How long did it take you to produce something that you were proud of:
About 2 years of doing it every day. There is a beat on the album BBW A Pornographic Opera called Bunny De La Cruz and another called Lexxxi Luxxe: those beats were from 2007, I remember thinking I really had gotten ahold of the MPC and FL Studio to the point where I had the right records, but I was manipulating them the way I wanted them done.

Now? I have developed my own “sound” per se. I began messing more with the plug-ins before I would just straight sample, no plug-ins, nothing, just sample and loop manipulation. Now I try to make things into a more dreamlike state. I just try to have fun.

Favourite production set-up:
Turntable, Akai MPC, FL Studio. I am a simple man.

Best digging advice from someone ever:
Real talk, my next-door neighbour was the first DJ I knew, his son and I, DJ JD are close friends to this day, his dad used to do these house mixes and eventually I bought my first pair of Numark belt drives in 1996, I remember his father taught me how to take care of records and how to keep them in good condition, dude was a fantastic DJ but his son? My boy? 10X the DJ I’ll ever be. My father abandoned us at a young age but he never took his records, so I had this super deep record collection of the 80s, 70s, 60s jazz, fusion and pop. My dad had great taste in music but he’s a shitty dad.

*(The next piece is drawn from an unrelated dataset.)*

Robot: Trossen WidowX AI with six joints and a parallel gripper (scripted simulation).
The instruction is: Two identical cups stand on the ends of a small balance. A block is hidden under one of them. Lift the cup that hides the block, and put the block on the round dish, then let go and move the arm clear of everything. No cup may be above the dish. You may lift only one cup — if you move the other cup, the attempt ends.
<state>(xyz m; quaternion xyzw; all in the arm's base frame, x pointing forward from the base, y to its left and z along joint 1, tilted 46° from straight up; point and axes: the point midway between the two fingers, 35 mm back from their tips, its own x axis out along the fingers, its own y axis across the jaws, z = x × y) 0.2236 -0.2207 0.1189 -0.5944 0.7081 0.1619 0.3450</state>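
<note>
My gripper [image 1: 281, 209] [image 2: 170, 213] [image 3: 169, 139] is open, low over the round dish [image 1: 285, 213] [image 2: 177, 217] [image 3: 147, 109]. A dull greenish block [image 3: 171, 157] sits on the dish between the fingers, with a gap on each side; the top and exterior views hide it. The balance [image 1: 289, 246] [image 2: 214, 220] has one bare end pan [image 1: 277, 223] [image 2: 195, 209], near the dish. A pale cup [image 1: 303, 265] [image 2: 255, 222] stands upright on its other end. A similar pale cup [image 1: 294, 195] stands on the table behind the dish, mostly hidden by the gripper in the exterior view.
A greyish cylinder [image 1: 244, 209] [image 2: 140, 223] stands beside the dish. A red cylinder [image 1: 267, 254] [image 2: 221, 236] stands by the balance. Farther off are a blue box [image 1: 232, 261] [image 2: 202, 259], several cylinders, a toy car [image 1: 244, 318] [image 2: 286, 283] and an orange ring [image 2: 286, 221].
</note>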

The first record I ever bought was Mr Kirk by 4hero, I was a house/breakbeat DJ before I really delved into hip hop. I had so many classic records I didn’t have to dig for YEARS, my dad had thousands. Once I got older I just started looking for ANY records, Vietnamese, Cambodian, Italian, prog rock, pulp film soundtracks, anything I could find. Fuck it.

Producer, in the last 3 months, that made you say: “Oh, shit, I have to go back to the lab!”:
I’m in the lab every day, I have about 5 albums ready to go, I know my boy Jamison Grillo over at Redline Distribution is annoyed with me for not turning my shit in and registering my publishing/songwriting credits lol, but one record I have on repeat is Mr T by Westside Gunn and Apollo Brown. That record is just beautiful, you feel it from the intro to the very end, I wish I would have produced that.

Your worst production mistake ever made:
Thinking my ideas weren’t good. Or that I needed validation from others in order to be considered “dope”. I used to always look for others to tell me what’s good and what’s not, once I just said fuck it and did whatever I wanted, that’s when the accolades came in. Being from the Bay Area you are expected to have a certain sound, I don’t give a fuck about expectation, I do whatever I want. I’m not on here offering deals or sales for my beats, you press play and move on.

One essential mixing tip:
Experiment, it’ll come to you. What I do is so simple I could teach my 5-year-old son to do it, don’t overthink it, if you feel it works, it works.